Third, the combination of RNA velocity and trajectory inference in later research (e.g., Tyser et al., 2021) has shed light on the directionality of fate transitions and the temporal evolution of cell states [
46]. These results demonstrated that the pathways cells take toward particular lineages are determined by transcriptional dynamics rather than static snapshots of gene expression. Together, these revelations mark conceptual breakthroughs that transform our knowledge of human embryogenesis from static lineage blueprints to probabilistic and dynamic developmental pathways.
12. Future Perspective
The process of early embryonic development is intricate and tightly controlled. Currently, the following issues affect embryonic development: In the early phases of embryonic development, there are not enough cells to systematically take advantage of these properties. Heterogeneity among cells is evident during the blastocyst stage. It is still unclear how cell differentiation is regulated during somatic embryogenesis. Furthermore, the study of embryo development depends on these important questions. These problems have been addressed in light of the quick development of scRNA-seq. Single-cell transcriptomics methods have become indispensable tools for analyzing cellular heterogeneity in individual tissues over the last ten years. It is anticipated that rapid technological advancements will increase the scope and complexity of scRNA-seq applications. In order to provide a systematic framework for understanding the molecular characteristics of cell types or states, cellular trajectories, molecular mechanisms of development and differentiation, and regulatory interactions between cells, comprehensive transcriptomic reference maps of all cell types in the bodies of diverse organisms, including humans, are being constructed.
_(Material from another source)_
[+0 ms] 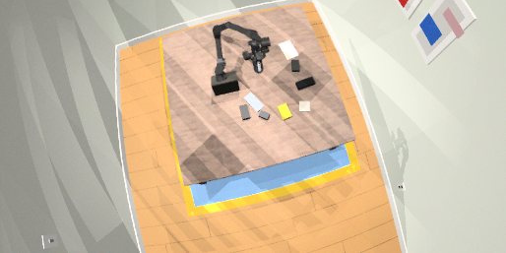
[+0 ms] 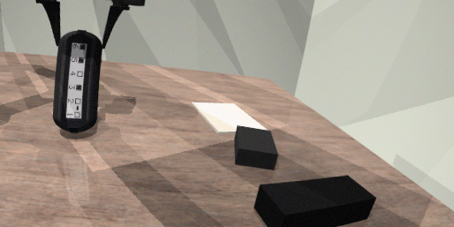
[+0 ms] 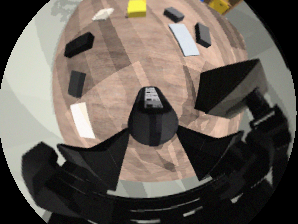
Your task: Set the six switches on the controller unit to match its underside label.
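Note:
The dark grey controller unit [image 1: 258,68] [image 2: 93,87] [image 3: 153,124] hangs on end from my gripper [image 2: 80,46] [image 3: 153,129], which is shut on its upper end, one finger on each side. The unit's lower end is close above the bench [image 1: 207,130] [image 2: 168,183]; the exact gap is hard to tell. Its underside faces the exterior view, with the white label [image 2: 76,81] [image 3: 152,98] in view. On the label, squares 6, 5 and 3 look filled, and squares 4, 2 and 1 look empty. The rocker switches are on the side turned away and are hidden.
A white card [image 1: 288,49] [image 2: 230,114] [image 3: 82,120], a small dark block [image 1: 295,65] [image 2: 256,145] [image 3: 77,83] and a long black block [image 1: 305,83] [image 2: 315,196] [image 3: 79,44] lie to one side. A yellow block [image 1: 284,111] [image 3: 136,8], a pale plate [image 1: 254,101] [image 3: 184,40] and grey blocks [image 1: 244,112] [image 3: 203,35] lie farther off.

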`<act>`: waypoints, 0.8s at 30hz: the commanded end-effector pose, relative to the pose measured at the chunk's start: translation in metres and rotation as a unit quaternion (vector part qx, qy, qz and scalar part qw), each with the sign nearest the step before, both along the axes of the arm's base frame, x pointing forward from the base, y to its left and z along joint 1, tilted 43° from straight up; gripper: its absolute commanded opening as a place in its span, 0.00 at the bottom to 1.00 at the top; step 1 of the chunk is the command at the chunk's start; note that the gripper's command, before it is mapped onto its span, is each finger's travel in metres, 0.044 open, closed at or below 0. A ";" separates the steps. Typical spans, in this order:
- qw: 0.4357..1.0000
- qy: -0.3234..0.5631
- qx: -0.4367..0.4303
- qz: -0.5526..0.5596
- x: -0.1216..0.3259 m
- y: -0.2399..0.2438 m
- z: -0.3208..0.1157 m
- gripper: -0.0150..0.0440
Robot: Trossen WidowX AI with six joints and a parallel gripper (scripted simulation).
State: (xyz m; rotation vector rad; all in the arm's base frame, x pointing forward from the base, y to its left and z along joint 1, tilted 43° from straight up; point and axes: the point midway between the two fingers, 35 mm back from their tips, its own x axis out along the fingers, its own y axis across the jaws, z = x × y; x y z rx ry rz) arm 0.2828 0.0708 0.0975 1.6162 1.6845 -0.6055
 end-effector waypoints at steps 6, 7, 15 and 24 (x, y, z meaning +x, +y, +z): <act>1.000 0.005 0.014 0.005 -0.003 0.010 0.002 0.83; 1.000 0.006 0.015 0.005 -0.003 0.010 0.002 0.83; 1.000 0.006 0.017 0.006 -0.004 0.016 0.005 0.83; 1.000 0.006 0.017 0.006 -0.005 0.023 0.007 0.83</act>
Numerous fields have been greatly impacted by scRNA-seq, and the following objectives can be accomplished using this methodology: Cell lineages are traced; the variety of normal tissues and organs is revealed; new cell types and marker genes are found; and developmental differentiation mechanisms and gene expression traits in various cells from small samples are identified. Dissecting the variability in previously hidden cell populations is made easier by examining the biological traits of the main cell types of essential organs and tissues at various stages of embryonic development at the single-cell level. The ongoing development of single-cell sequencing methods has yielded many novel insights and significantly advanced developmental biology in recent years. Furthering our understanding of organ development, these approaches are also helpful in identifying the spatiotemporal specific activation properties of important signaling pathways and the intricate signal interaction mechanisms throughout organ development.
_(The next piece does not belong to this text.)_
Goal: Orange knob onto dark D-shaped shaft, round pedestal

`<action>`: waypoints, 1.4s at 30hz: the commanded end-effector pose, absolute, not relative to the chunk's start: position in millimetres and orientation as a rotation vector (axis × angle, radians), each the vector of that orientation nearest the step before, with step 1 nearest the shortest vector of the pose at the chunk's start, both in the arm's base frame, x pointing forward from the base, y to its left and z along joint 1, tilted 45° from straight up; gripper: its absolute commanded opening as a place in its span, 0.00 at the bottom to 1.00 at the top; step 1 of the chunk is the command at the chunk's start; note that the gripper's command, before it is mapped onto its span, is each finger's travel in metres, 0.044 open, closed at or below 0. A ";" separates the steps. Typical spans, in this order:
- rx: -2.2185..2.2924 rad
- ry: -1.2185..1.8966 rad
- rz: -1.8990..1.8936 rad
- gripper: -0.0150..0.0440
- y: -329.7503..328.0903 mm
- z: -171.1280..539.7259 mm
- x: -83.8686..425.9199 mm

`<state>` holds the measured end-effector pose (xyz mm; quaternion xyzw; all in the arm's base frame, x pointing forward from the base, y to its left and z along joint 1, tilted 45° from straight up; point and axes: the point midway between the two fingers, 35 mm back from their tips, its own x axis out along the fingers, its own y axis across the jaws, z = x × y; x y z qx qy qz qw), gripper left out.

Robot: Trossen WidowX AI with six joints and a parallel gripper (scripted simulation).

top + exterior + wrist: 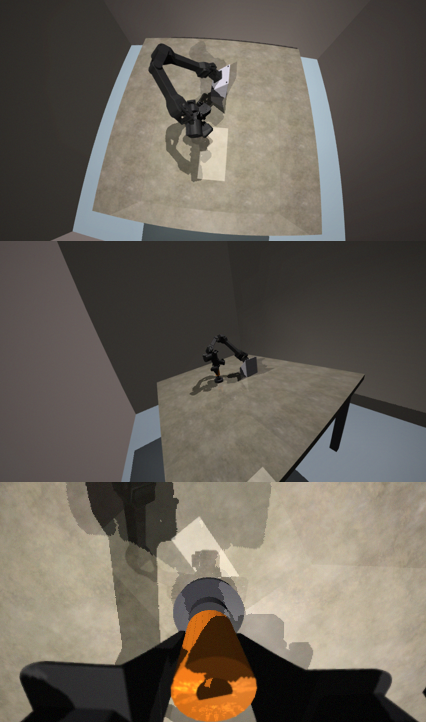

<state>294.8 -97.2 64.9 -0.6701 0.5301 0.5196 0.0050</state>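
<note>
My gripper (217, 371) (210, 637) is shut on the orange knob (218, 373) (215, 711), one finger on each side. The knob is a tall cylinder, and it stands about upright in the exterior view. Its top shows a dark D-shaped hole in the wrist view, with the straight edge towards the bottom of the picture. The round dark pedestal (218, 380) (197, 588) lies under the knob's lower end. A short dark part shows between orange and pedestal base. The shaft's flat side is hidden, and I cannot tell how far the knob is over the shaft. In the top view the arm hides both.
A pale grey wedge-shaped mount (221, 85) (251, 366) holds the arm's base behind the pedestal. The arm (161, 80) (231, 346) arches over from it. A pale rectangular patch (215, 164) shows on the table (262, 149) (227, 426). Arm shadows fall around the pedestal.
</note>
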 end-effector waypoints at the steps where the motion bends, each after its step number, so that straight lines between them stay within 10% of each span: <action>1: -2.146 1.604 1.742 0.25 -95.8 65.6 297.4; 42: -2.229 1.480 1.995 0.25 -96.6 67.1 298.6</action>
We will also be able to diagnose disorders more accurately thanks to the advancements in single-cell sequencing techniques in the field of embryonic development. This technology offers a theoretical foundation for the prevention and treatment of conditions with significant clinical implications, including congenital kidney disease, neurological and immunological deficiencies, pediatric leukemia, and congenital heart disease. The developmental abnormalities of human infertility, which affect roughly 10% to 15% of couples of reproductive age, will be better understood molecularly. We anticipate that this will be accomplished in the next years, which will ultimately result in improved disease diagnosis and treatment.